**YOUR GOAL:**
Could the data below be printed out exactly, with the pictures left out?

BEGIN DATASET EXTRACT

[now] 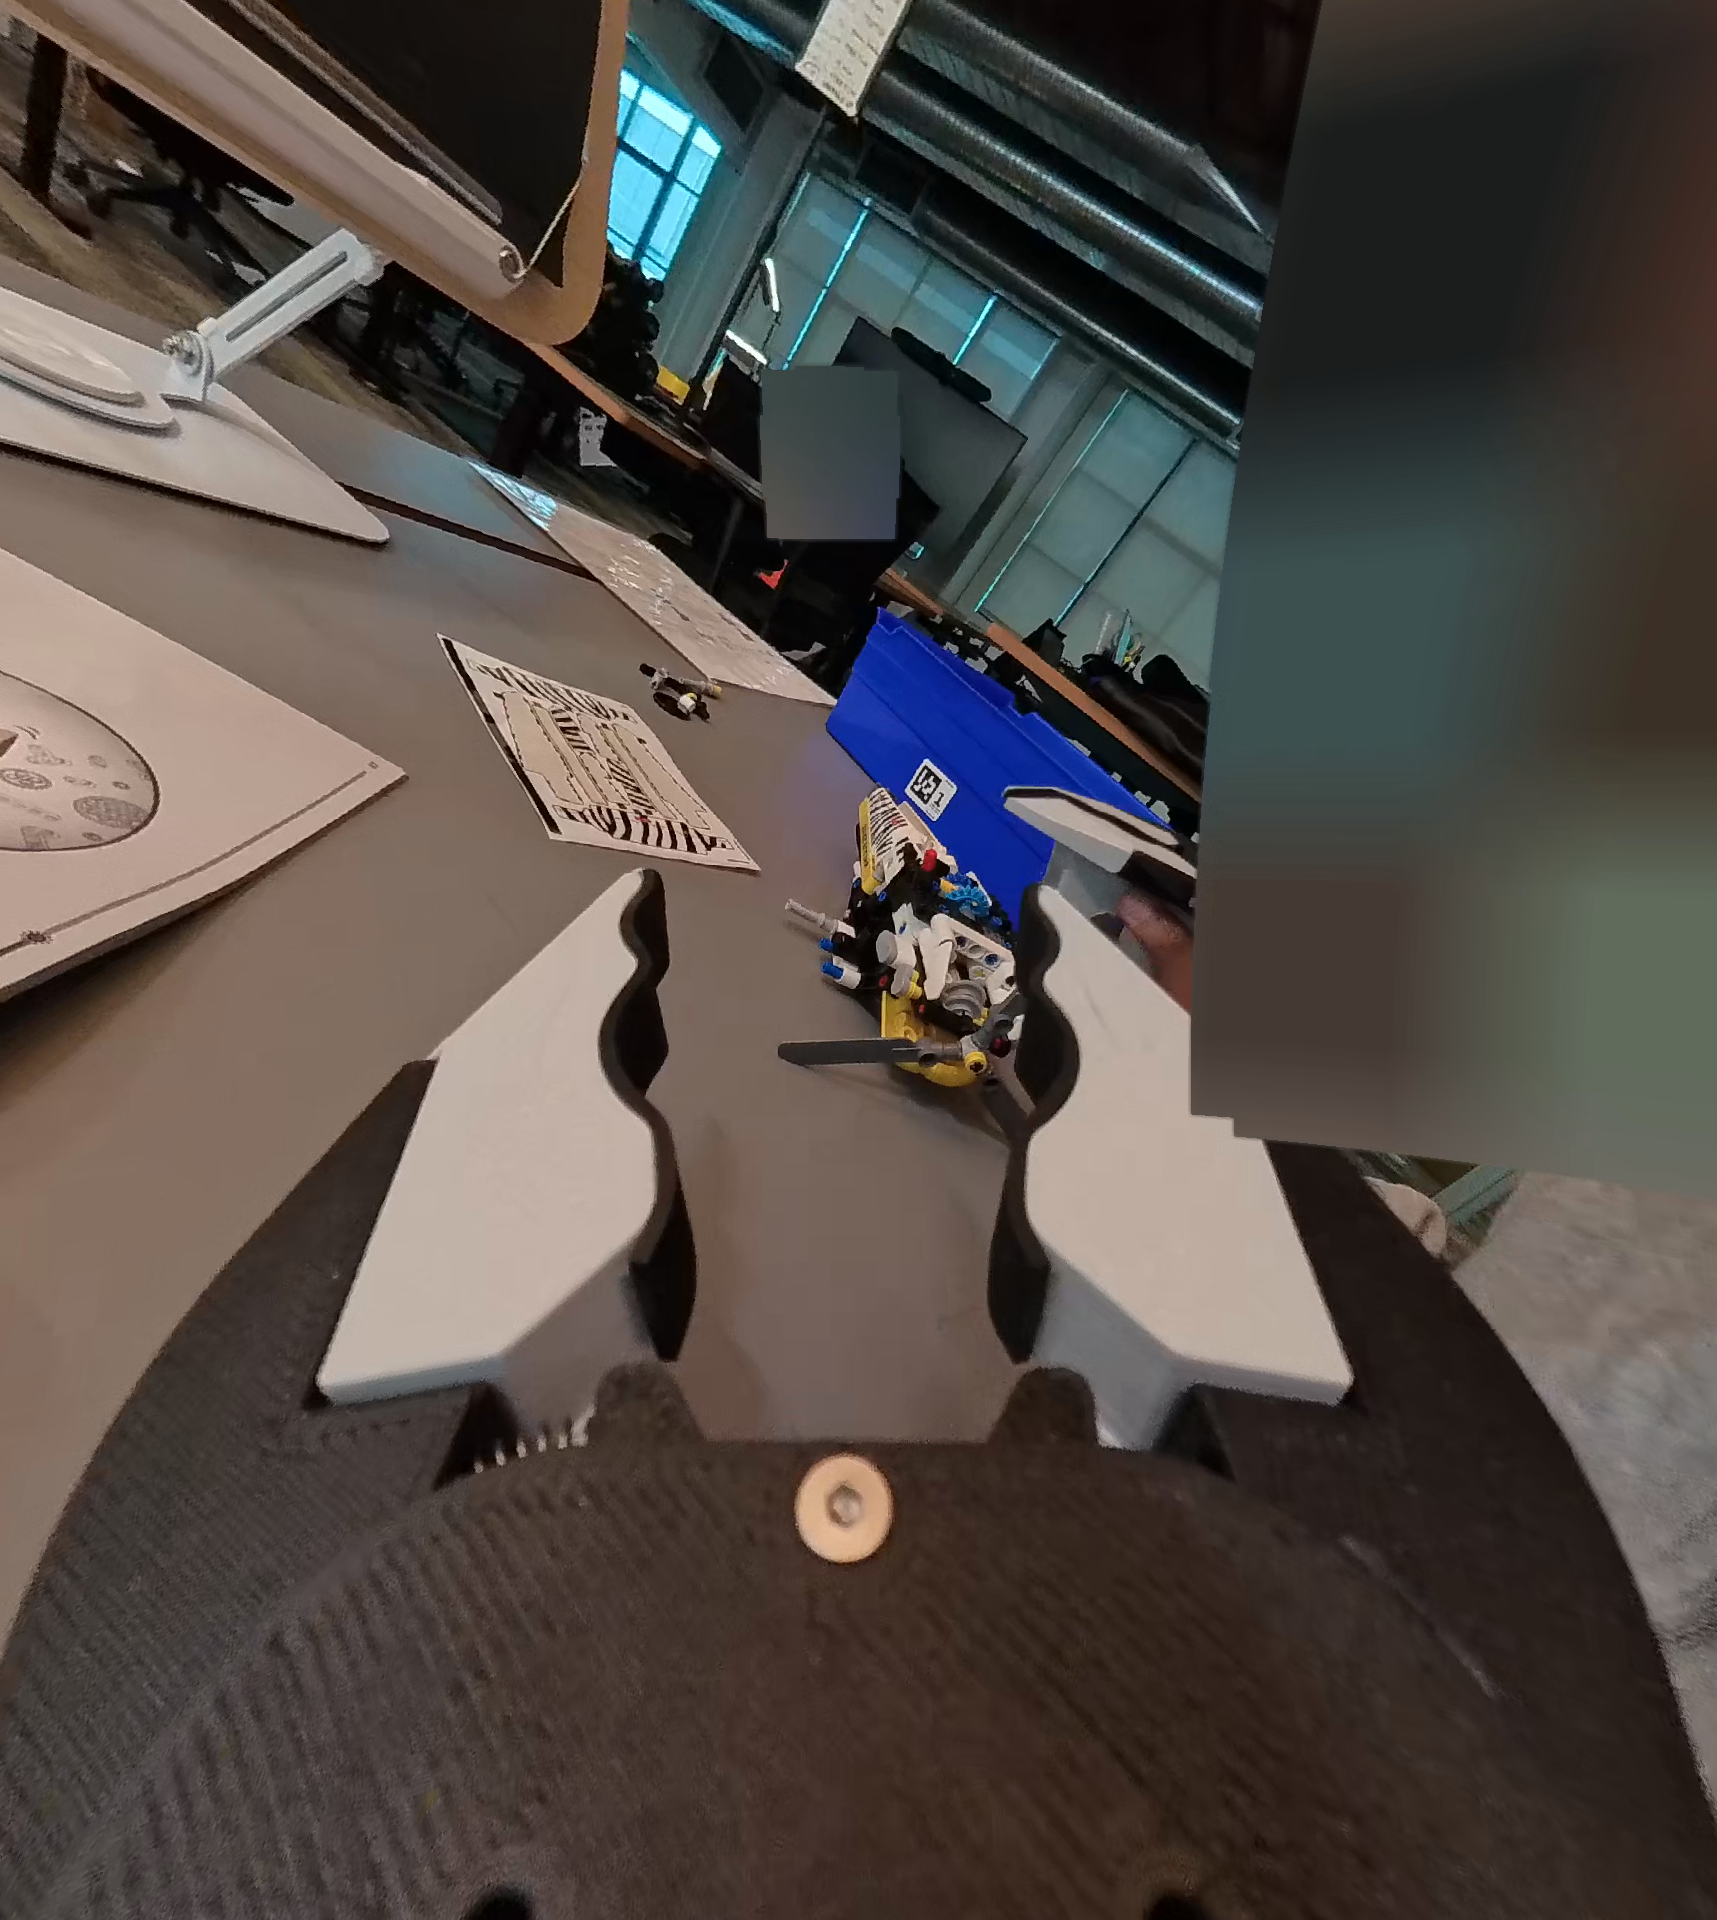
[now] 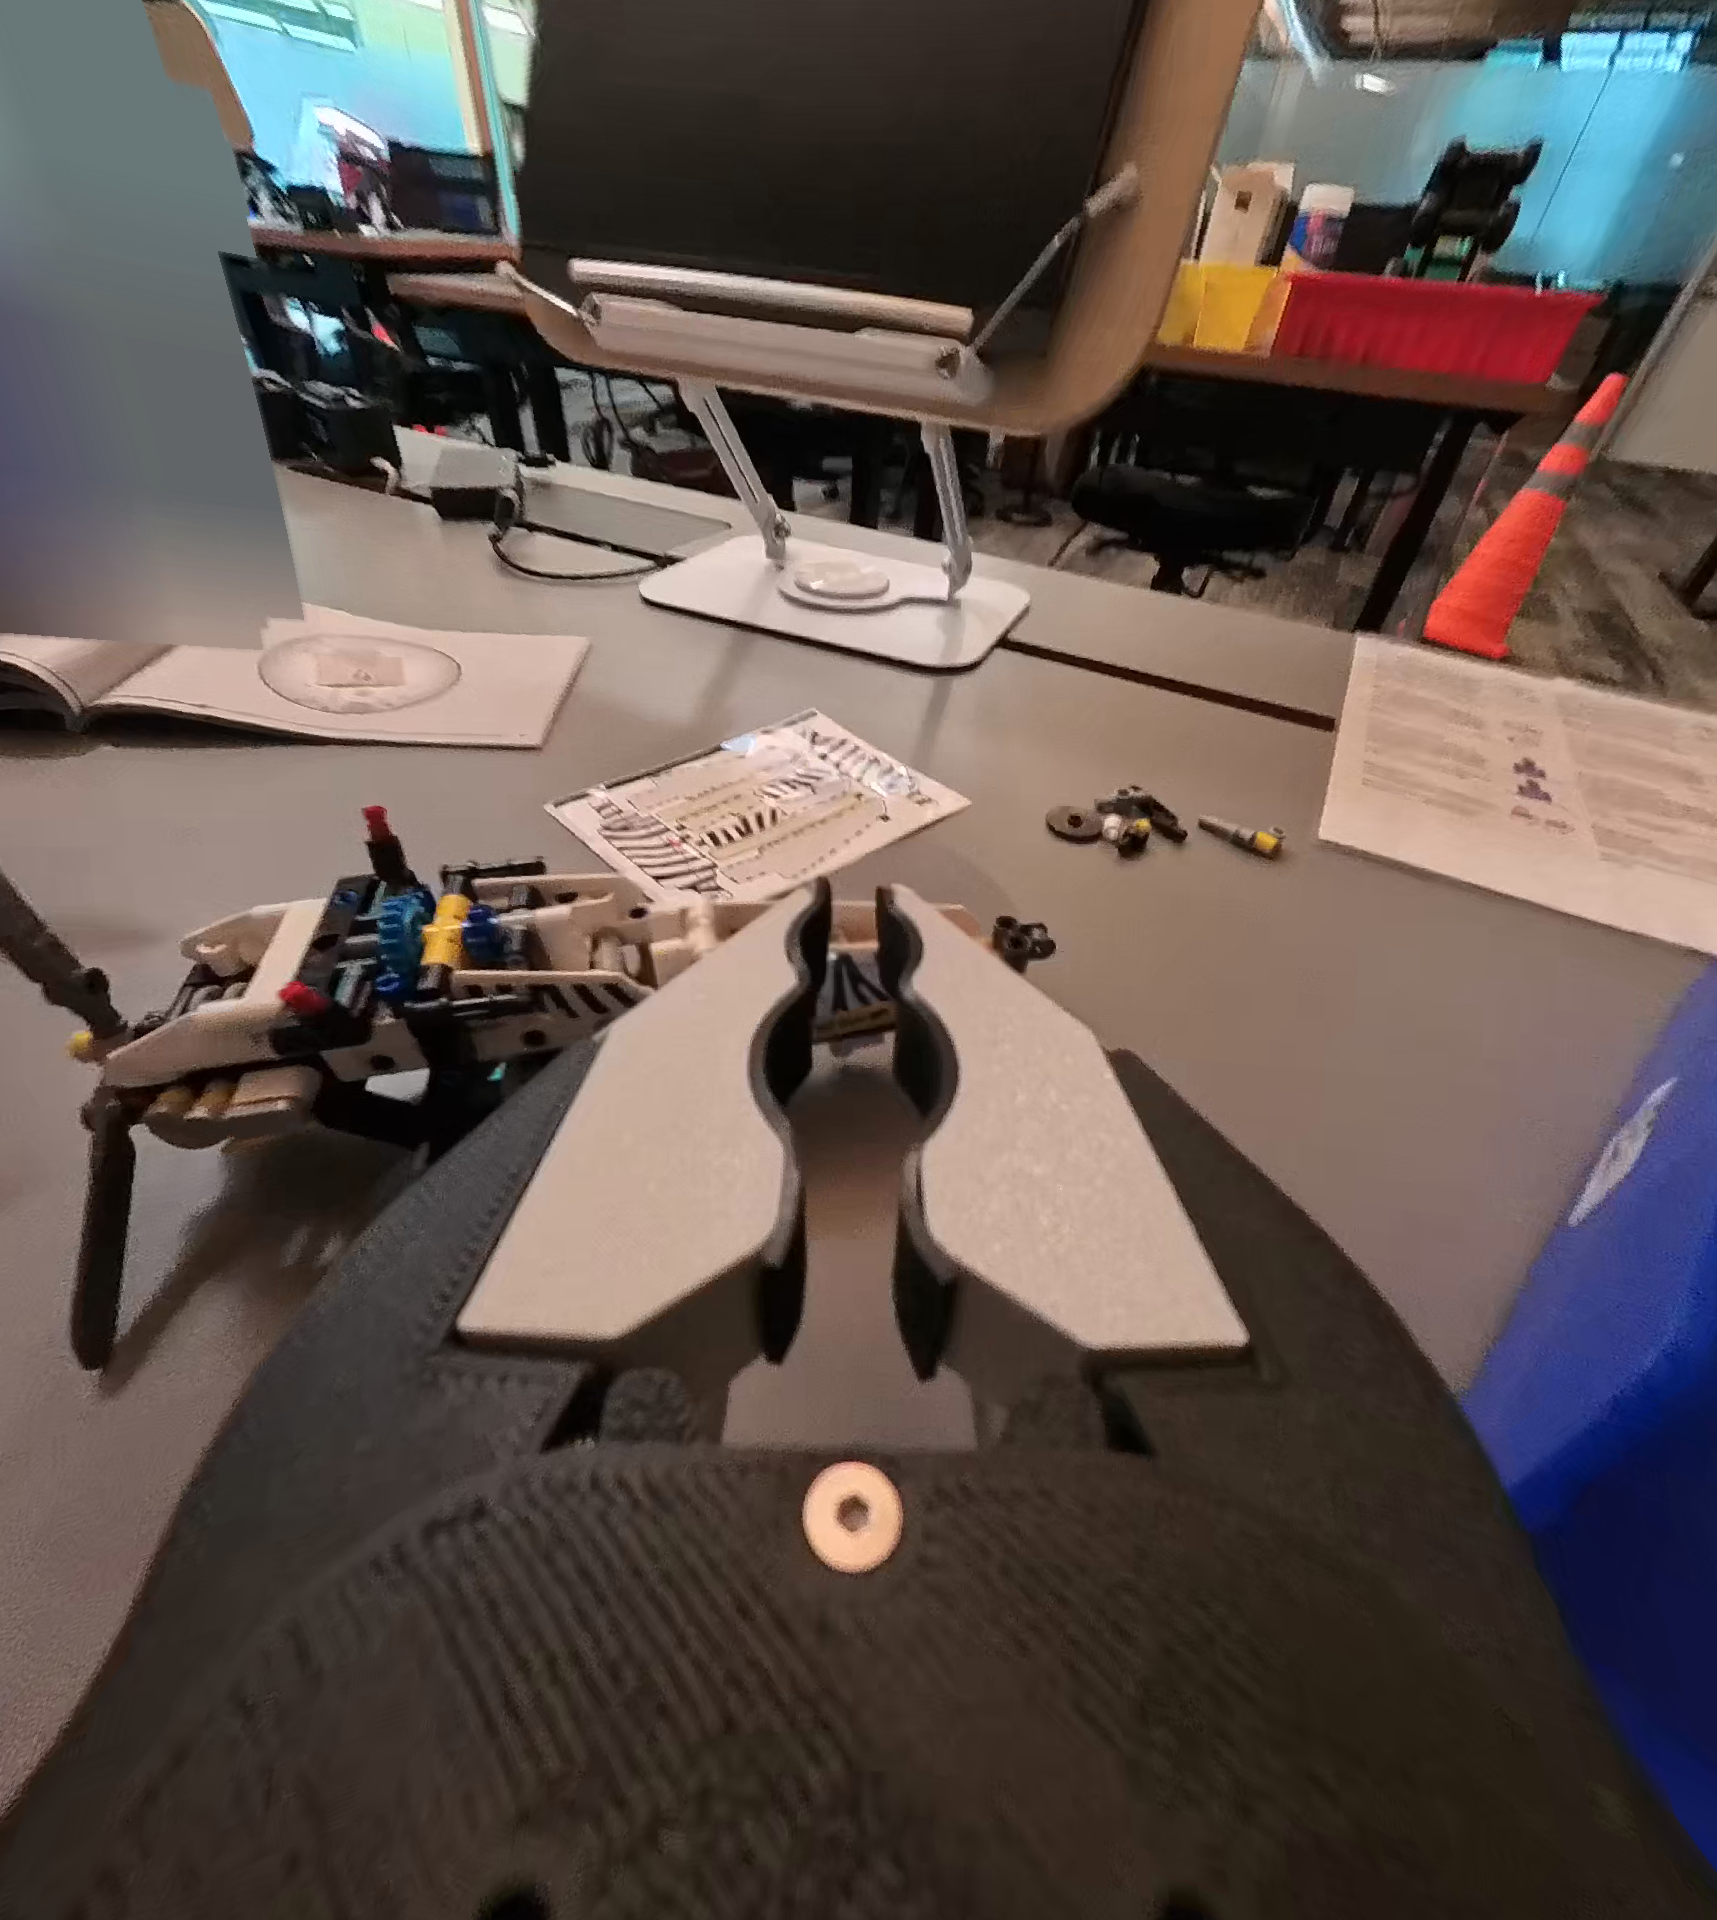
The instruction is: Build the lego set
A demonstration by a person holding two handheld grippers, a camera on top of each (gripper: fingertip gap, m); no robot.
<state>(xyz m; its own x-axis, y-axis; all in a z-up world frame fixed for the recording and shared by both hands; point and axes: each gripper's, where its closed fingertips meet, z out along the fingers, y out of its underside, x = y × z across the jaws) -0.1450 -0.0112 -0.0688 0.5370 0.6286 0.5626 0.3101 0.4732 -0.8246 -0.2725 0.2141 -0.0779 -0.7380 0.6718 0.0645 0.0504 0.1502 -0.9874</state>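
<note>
A partly built lego plane (image 1: 921, 951), white, black and yellow with a grey propeller (image 1: 843, 1051), lies on the grey table (image 1: 334, 1039). My left gripper (image 1: 838, 904) is open and empty, its fingers spread wide just in front of the propeller end. In the right wrist view the plane (image 2: 397, 966) lies on its side to the left. My right gripper (image 2: 851, 909) is nearly closed around the plane's striped tail (image 2: 849, 1003), which shows between the fingers. One finger of that gripper also shows in the left wrist view (image 1: 1093, 821), behind the plane.
A sticker sheet (image 2: 760, 805) and a few loose small parts (image 2: 1129, 816) lie beyond the plane. An open instruction booklet (image 2: 334, 675), a printed sheet (image 2: 1560, 769) and a monitor stand (image 2: 833, 613) sit farther back. A blue bin (image 2: 1685, 1247) stands at the right. There is about 25 centimeters between the tips of the two grippers.
</note>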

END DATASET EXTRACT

**SOLUTION TO THE PROBLEM:**
[now] 
[now] 
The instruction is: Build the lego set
A demonstration by a person holding two handheld grippers, a camera on top of each (gripper: fingertip gap, m); no robot.
<state>(xyz m; its own x-axis, y-axis; all in a z-up world frame fixed for the recording and shared by both hands; point and axes: each gripper's, where its closed fingertips meet, z out along the fingers, y out of its underside, x = y × z across the jaws) -0.1450 -0.0112 -0.0688 0.5370 0.6286 0.5626 0.3101 0.4732 -0.8246 -0.2725 0.2141 -0.0779 -0.7380 0.6718 0.0645 0.0504 0.1502 -0.9874</state>
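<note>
A partly built lego plane (image 1: 921, 951), white, black and yellow with a grey propeller (image 1: 843, 1051), lies on the grey table (image 1: 334, 1039). My left gripper (image 1: 838, 904) is open and empty, its fingers spread wide just in front of the propeller end. In the right wrist view the plane (image 2: 397, 966) lies on its side to the left. My right gripper (image 2: 851, 909) is nearly closed around the plane's striped tail (image 2: 849, 1003), which shows between the fingers. One finger of that gripper also shows in the left wrist view (image 1: 1093, 821), behind the plane.
A sticker sheet (image 2: 760, 805) and a few loose small parts (image 2: 1129, 816) lie beyond the plane. An open instruction booklet (image 2: 334, 675), a printed sheet (image 2: 1560, 769) and a monitor stand (image 2: 833, 613) sit farther back. A blue bin (image 2: 1685, 1247) stands at the right. There is about 25 centimeters between the tips of the two grippers.
</note>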

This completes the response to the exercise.